Dray Prescot series
- First published in 1972, Transit to Scorpio is shown here with the original artwork by Tim Kirk.
- 52 volumes
- Author: Kenneth Bulmer
- Country: United States
- Language: English
- Genre: sword and planet, science fantasy
- Publisher: DAW Books
- Published: 1972 – 1997
- Media type: Print (paperback)
- No. of books: 52

= Dray Prescot series =

Science fiction novels by Kenneth Bulmer

The Dray Prescot series is a sequence of fifty-two science fiction novels and a number of associated short stories of the subgenre generally classified as sword and planet, written by British author Kenneth Bulmer under the pseudonym of Alan Burt Akers.

The sequence is made up of eleven cycles of novels, each cycle essentially forming a series within the series. Four novels and three short stories are stand-alone narratives falling outside the system of cycles. Each tale is narrated in the first person by the protagonist, Dray Prescot. To support the illusion that the fictional Prescot was the actual author, later volumes were bylined "by Dray Prescot as told to Alan Burt Akers."

==Publication==
The first thirty-seven volumes were published by DAW Books from December 1972 to April 1988; to date, print editions of the later volumes have been published solely in German translation by Wilhelm Heyne Verlag from 1991 to 1998.

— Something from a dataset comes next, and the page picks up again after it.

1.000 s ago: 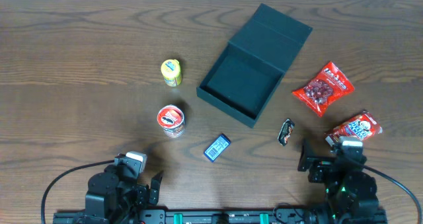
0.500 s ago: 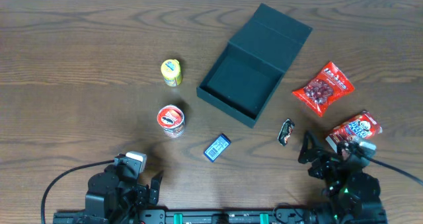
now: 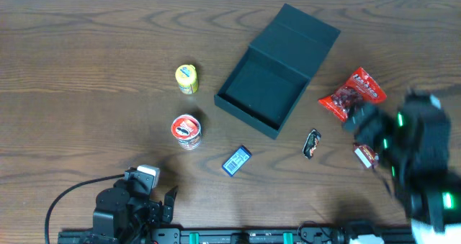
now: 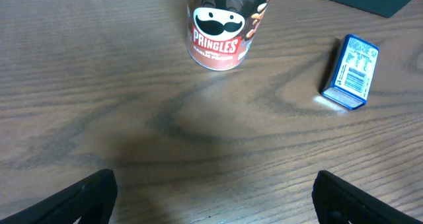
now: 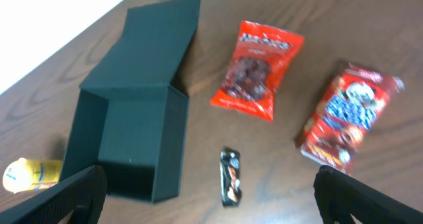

English language ebooks of volumes 38–41 were later issued by the now-defunct electronic publisher Savanti from September 1995 – December 1998; ebooks of volumes 1–52 have since been issued by another electronic publisher, Mushroom eBooks. Publication was held up for close to six years between volumes 45 and 46 due to family illness and difficulty in locating the manuscripts. As of 5 February 2014 it was reported that all the missing manuscripts had been found except that for Demons of Antares (Book 46), which was being translated back into English from the German version, a process then "almost finished." Publication of the volume followed in June 2014, with the remaining volumes appearing at intervals through the remainder of the year. Volume 52 was published in November 2014.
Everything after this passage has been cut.